*Exercise*: Send back exactly the lines from the opening line of the records below through the one with "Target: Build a".

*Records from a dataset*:
-=-=-

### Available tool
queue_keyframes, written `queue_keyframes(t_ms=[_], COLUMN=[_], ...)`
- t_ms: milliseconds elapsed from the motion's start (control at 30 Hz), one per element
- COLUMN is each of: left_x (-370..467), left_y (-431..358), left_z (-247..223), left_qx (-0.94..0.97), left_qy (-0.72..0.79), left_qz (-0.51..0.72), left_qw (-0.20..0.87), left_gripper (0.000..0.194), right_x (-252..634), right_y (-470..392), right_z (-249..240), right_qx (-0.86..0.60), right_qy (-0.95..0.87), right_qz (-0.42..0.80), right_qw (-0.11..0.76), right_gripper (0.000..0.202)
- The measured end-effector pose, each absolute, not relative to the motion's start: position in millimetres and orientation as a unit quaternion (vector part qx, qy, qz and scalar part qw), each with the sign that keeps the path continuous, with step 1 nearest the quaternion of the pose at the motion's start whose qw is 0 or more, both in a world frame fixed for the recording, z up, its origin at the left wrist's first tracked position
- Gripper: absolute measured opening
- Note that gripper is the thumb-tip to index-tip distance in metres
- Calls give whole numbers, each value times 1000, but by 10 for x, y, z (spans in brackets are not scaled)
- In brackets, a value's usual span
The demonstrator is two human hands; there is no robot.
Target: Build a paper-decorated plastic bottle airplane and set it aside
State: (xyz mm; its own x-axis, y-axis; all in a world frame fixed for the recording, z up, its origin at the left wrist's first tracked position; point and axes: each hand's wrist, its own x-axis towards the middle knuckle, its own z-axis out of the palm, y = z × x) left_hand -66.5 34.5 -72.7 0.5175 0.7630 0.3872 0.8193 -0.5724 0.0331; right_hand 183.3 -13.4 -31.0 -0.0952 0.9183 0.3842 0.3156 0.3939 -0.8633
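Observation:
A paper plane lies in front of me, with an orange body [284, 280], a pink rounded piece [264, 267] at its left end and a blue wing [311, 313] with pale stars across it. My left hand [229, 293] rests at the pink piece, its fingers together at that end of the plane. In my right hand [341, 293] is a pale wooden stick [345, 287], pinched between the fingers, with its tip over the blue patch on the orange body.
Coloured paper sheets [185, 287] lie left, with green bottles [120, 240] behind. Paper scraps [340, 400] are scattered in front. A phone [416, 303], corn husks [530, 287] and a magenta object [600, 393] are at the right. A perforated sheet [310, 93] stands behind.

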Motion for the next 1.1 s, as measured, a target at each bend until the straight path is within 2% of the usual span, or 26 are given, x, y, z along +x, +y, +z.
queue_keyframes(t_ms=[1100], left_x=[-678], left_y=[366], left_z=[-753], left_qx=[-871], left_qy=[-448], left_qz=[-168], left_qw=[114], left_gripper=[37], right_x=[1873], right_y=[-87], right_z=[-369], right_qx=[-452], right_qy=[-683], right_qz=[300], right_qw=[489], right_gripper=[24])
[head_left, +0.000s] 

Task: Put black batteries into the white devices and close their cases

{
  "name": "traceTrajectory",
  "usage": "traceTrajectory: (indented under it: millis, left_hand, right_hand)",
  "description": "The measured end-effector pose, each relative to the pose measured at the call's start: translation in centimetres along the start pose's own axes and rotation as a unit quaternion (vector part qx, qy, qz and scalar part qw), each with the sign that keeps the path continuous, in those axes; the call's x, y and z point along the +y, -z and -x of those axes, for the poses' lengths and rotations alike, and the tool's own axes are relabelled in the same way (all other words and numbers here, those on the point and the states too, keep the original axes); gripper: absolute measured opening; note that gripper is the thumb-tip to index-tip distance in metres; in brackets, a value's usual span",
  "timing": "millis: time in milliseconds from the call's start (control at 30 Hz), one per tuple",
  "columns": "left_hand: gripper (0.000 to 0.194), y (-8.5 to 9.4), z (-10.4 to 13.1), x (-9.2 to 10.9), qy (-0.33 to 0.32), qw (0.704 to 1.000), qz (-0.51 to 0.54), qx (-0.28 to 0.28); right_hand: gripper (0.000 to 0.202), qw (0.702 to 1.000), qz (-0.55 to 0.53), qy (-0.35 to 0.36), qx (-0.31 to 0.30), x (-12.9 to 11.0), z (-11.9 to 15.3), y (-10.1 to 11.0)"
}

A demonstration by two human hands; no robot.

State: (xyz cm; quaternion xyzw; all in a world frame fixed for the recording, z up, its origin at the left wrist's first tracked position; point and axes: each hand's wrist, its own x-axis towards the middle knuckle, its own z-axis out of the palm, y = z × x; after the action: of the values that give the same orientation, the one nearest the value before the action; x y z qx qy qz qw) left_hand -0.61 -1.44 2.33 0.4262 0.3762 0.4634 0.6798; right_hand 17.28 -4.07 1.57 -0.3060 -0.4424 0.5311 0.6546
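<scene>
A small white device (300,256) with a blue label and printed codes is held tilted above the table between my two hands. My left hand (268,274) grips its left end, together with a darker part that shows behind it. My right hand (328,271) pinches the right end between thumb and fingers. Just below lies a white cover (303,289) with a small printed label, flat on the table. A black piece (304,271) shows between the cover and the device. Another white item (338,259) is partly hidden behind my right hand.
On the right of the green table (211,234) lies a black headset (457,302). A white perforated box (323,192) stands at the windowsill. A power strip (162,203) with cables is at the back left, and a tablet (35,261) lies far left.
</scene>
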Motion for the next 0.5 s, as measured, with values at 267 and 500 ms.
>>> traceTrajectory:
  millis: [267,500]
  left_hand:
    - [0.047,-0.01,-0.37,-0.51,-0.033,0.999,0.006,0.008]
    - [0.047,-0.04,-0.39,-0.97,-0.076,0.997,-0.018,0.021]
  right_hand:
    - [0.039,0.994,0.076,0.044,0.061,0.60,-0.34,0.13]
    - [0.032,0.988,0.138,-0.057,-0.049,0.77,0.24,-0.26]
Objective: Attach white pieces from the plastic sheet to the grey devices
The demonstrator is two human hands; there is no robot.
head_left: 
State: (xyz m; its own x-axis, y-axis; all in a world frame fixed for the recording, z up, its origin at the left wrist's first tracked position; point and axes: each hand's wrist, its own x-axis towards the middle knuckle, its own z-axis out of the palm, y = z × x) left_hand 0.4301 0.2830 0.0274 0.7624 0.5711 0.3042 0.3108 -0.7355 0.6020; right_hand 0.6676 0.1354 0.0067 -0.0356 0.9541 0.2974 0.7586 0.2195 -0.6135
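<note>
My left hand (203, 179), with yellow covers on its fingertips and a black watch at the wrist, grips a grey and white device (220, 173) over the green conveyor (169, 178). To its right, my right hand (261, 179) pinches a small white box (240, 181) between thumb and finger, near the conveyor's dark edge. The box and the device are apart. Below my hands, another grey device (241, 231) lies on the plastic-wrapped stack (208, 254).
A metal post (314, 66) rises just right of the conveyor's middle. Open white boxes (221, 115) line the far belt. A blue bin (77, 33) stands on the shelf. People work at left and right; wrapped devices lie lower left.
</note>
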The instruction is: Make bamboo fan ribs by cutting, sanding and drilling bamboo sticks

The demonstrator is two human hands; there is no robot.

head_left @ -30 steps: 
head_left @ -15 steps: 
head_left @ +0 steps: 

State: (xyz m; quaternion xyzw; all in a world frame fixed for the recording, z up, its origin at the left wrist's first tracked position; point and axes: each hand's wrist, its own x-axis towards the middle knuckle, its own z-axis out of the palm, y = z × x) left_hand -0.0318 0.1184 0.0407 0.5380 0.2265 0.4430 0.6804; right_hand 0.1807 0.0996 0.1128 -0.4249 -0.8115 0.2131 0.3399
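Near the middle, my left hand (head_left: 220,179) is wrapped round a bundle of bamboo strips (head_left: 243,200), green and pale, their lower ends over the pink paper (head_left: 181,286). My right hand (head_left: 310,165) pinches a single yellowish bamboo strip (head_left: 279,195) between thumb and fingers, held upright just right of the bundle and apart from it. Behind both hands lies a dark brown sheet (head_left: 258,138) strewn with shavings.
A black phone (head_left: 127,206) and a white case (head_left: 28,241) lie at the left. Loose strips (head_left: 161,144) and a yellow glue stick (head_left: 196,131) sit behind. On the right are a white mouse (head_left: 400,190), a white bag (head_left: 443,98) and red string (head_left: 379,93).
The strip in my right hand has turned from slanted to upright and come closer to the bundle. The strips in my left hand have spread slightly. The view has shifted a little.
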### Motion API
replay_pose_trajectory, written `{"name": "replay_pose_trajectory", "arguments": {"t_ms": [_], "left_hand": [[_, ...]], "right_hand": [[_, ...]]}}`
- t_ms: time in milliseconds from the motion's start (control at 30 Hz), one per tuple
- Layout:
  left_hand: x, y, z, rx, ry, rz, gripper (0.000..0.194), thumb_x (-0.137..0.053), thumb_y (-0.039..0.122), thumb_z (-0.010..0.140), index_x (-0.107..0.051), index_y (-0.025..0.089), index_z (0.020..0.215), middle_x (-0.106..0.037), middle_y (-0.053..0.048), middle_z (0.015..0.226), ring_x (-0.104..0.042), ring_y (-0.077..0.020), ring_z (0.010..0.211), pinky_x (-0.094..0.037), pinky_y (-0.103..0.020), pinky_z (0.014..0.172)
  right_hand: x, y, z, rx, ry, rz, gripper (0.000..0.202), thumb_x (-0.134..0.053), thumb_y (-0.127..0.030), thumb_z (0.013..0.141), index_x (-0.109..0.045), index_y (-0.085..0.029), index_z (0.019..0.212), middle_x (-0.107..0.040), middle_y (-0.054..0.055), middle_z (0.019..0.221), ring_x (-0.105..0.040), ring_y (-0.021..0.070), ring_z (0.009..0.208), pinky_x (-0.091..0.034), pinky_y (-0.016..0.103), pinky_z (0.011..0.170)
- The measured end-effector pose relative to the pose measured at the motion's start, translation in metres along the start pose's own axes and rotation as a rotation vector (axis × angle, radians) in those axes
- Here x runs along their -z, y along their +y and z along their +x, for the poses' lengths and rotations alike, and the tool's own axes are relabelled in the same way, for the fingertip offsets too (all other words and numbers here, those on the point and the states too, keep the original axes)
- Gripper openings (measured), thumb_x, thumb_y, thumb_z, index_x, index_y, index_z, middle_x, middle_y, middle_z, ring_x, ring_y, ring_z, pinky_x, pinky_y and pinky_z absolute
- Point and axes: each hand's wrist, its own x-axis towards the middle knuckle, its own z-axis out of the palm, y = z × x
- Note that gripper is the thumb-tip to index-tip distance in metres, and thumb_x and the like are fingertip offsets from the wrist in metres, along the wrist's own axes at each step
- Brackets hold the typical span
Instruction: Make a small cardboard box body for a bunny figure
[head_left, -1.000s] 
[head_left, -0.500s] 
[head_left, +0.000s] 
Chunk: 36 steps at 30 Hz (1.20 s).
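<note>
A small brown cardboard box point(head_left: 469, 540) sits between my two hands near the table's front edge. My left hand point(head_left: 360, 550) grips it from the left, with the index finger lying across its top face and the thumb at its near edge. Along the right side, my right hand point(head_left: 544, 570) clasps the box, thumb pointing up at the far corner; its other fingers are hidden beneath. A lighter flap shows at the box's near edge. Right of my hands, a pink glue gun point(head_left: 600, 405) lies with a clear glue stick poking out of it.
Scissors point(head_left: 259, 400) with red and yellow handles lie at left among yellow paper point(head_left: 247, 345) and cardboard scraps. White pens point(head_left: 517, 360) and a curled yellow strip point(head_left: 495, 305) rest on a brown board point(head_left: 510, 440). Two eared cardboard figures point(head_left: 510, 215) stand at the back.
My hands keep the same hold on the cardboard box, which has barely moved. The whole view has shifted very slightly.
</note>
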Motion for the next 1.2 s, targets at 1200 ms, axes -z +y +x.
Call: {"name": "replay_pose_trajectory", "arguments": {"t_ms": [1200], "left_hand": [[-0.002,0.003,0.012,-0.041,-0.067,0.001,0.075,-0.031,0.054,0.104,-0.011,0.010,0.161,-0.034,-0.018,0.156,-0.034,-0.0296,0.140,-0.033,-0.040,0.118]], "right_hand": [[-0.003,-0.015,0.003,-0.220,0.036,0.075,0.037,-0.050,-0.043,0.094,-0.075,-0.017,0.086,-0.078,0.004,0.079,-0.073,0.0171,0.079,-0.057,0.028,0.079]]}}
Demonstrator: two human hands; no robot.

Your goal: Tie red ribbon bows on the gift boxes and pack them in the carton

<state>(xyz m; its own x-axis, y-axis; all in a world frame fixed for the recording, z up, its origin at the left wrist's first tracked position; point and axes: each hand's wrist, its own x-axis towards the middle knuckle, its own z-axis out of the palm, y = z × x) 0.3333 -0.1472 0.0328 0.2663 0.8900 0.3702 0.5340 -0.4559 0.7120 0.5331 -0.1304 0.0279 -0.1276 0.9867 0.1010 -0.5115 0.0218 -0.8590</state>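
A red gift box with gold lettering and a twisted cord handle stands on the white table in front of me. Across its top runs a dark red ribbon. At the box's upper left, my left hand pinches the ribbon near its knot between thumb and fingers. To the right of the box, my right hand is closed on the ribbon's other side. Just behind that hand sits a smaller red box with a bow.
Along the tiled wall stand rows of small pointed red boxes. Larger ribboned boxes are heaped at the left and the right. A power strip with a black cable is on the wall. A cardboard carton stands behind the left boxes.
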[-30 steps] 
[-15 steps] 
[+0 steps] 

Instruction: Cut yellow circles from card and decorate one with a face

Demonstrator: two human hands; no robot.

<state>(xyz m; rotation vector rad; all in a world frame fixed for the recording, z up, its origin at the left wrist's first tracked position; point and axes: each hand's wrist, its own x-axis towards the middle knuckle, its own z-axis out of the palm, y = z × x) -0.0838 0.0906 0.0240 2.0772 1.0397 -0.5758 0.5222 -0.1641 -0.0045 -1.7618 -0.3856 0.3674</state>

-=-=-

*Expected answer*:
### Available tool
queue_keyframes, written `queue_keyframes(t_ms=[_], COLUMN=[_], ...)`
- t_ms: milliseconds elapsed from the motion's start (control at 30 Hz), one per element
- COLUMN is each of: left_x (-370..467), left_y (-431..358), left_z (-247..223), left_qx (-0.94..0.97), left_qy (-0.72..0.79), left_qz (-0.51..0.72), left_qw (-0.20..0.87), left_gripper (0.000..0.194), right_x (-252..634), right_y (-470..392), right_z (-249..240), right_qx (-0.86..0.60), right_qy (-0.95..0.87), right_qz (-0.42..0.80), right_qw (-0.11..0.76), right_gripper (0.000..0.202)
- The measured end-effector pose, each absolute, not relative to the motion's start: position in millimetres and orientation as a unit quaternion (vector part qx, qy, qz and scalar part qw), each with the sign that keeps the path continuous, with step 1 nearest the quaternion of the pose at the motion's start whose qw is 0 or more, both in a world frame fixed for the recording, z up, its origin at the left wrist's first tracked position
- Gripper: absolute measured opening
- Note that gripper is the thumb-tip to index-tip distance in metres
- Calls give whole numbers, each value times 1000, but by 10 for x, y, z (spans in brackets are not scaled)
- In brackets, a value's usual span
The demonstrator is two human hands; there is no robot.
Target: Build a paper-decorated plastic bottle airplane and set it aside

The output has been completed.